Further, in an embodiment of the cross-domain remote sensing scene classification and retrieval method based on self-supervision contrast learning provided by the invention, the step of acquiring the target domain image is as follows:
c21 Extracting a query image feature vector based on the trained feature coding network;
c22 Calculating Euclidean distances between the feature vectors of the query image and the feature vectors of each target image in the feature database one by one;
c23 According to the Euclidean distance between the target image feature vector and the query image feature vector, sorting the target image feature vectors to obtain the retrieval target corresponding to the target image feature vectors.
The construction of the input data and the training of the depth Domain adaptive learning Network are realized based on a Pythch library of a Python language, and in addition, simulation experiments of Domain adaptive methods such as ADDA (adaptive discrete Domain Adaptation), BSP (Batch singular value constraint), DAN (Deep Adaptation Network) and OSBP (Open Set Domain Adaptation) are also carried out for comparing with the cross-Domain remote sensing scene classification and retrieval method based on the self-supervision contrast learning of the invention; the invention adopts the overall classification precision and the classification confusion matrix to evaluate the classification effect, and adopts the Average Normalized Modified Retrieval Rank (ANMRR), the average retrieval precision (mAP) and PK (retrieval precision of the previous K images) to evaluate the retrieval effect, wherein the higher the average retrieval precision (mAP) and the PK values of the retrieval precision of the previous K images are, the better the retrieval performance is, the smaller the ANMRR value of the average normalized modified retrieval rank is, the better the retrieval performance is, and the comparison result is shown in table 1:
Method | accuracy of classification | ANMRR | mAP | P5 | P10 | P20 | P50 | P100 |
ADDA | 0.602 | 0.2872 | 0.5845 | 0.7770 | 0.7540 | 0.7215 | 0.6546 | 0.5280 |
BSP | 0.616 | 0.2800 | 0.5928 | 0.8070 | 0.7675 | 0.7238 | 0.6498 | 0.5324 |
DAN | 0.6 | 0.2622 | 0.5997 | 0.7930 | 0.7695 | 0.7375 | 0.6658 | 0.5503 |
OSBP | 0.6563 | 0.2725 | 0.5921 | 0.7260 | 0.7000 | 0.6880 | 0.6365 | 0.5403 |
The invention | 0.8063 | 0.2222 | 0.6777 | 0.8800 | 0.8635 | 0.8318 | 0.7630 | 0.6103 |
TABLE 1
The results in table 1 show that the cross-domain remote sensing scene classification and retrieval method based on the self-supervision comparison learning achieves the highest retrieval accuracy, compared with the comparison method, the classification accuracy of the method is improved by 15% to 20.63%, meanwhile, the retrieval accuracy also exceeds the comparison method comprehensively, specifically, the average retrieval accuracy of the method is improved by at least 7.8% compared with the comparison method, and the P5-P100 and ANMRR of the method are superior to the comparison method.
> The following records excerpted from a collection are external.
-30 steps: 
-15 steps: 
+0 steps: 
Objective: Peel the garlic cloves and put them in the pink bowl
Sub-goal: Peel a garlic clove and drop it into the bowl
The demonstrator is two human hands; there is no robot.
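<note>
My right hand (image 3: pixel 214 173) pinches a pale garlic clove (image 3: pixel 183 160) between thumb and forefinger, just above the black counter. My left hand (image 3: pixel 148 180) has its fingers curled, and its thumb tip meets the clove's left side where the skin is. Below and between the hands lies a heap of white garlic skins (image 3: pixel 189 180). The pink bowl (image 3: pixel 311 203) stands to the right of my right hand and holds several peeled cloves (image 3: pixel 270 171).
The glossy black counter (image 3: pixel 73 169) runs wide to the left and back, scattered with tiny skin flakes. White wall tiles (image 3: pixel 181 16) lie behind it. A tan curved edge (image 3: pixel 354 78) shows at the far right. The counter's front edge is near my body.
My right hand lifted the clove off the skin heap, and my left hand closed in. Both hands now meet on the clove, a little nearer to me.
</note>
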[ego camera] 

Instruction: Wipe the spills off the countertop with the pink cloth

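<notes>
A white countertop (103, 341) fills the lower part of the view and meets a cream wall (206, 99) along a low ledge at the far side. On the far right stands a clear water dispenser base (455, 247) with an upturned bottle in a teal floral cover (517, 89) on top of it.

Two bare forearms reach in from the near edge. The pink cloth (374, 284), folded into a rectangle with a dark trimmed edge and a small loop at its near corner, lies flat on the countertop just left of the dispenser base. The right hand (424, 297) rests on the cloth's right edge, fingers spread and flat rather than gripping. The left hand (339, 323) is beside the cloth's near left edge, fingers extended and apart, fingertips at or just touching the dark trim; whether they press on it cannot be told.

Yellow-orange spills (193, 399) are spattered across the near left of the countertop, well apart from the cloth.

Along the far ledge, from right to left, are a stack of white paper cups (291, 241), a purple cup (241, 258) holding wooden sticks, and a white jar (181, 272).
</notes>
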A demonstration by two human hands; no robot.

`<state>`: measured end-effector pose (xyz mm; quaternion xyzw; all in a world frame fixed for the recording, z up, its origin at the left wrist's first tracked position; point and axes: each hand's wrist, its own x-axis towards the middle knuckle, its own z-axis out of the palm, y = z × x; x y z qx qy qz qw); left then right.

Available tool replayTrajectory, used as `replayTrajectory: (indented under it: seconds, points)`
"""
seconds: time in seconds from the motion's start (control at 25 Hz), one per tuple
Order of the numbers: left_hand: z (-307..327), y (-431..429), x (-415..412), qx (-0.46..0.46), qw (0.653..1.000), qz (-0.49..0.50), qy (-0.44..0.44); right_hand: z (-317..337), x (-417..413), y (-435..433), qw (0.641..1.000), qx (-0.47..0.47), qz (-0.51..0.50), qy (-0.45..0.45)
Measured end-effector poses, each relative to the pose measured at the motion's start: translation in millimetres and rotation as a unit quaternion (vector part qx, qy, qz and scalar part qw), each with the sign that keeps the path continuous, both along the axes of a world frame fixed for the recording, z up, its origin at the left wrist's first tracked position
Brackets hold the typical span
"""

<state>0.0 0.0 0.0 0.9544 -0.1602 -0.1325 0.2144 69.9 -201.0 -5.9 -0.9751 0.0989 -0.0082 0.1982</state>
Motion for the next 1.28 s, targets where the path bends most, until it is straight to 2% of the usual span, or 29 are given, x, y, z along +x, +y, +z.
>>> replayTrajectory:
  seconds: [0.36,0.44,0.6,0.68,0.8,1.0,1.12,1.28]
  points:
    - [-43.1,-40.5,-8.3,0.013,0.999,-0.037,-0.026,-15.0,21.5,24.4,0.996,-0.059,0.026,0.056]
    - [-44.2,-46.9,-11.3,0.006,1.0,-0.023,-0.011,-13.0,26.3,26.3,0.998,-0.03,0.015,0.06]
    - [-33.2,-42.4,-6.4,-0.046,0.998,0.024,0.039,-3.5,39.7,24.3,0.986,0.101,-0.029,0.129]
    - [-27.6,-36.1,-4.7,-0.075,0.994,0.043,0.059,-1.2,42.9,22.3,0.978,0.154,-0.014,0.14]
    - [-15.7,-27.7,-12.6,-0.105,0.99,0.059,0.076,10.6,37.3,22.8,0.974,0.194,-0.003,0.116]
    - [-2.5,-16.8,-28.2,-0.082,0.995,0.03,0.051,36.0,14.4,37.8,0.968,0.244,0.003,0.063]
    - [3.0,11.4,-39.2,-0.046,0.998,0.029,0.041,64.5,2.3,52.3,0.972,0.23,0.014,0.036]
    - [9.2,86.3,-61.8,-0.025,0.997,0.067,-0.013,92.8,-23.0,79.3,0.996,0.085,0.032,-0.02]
In addition, fig. 5 to 9 also show different methods and the classification confusion matrix of the present invention, in which the numerical value on the diagonal line in the classification confusion matrix represents the probability of a correct classification of a certain class, and the numerical value outside the diagonal line represents the probability of an incorrect classification of other classes, and the results show that the method of the present invention effectively improves the classification accuracy of the target domain, particularly greatly improves the classification accuracy of the unknown class of the target domain, and simultaneously reduces the confusion between the unknown class and the known class. In conclusion, the cross-domain remote sensing scene classification and retrieval method based on self-supervision contrast learning provided by the invention can effectively improve the cross-domain classification and retrieval effect under the condition of data distribution difference and inconsistent class space.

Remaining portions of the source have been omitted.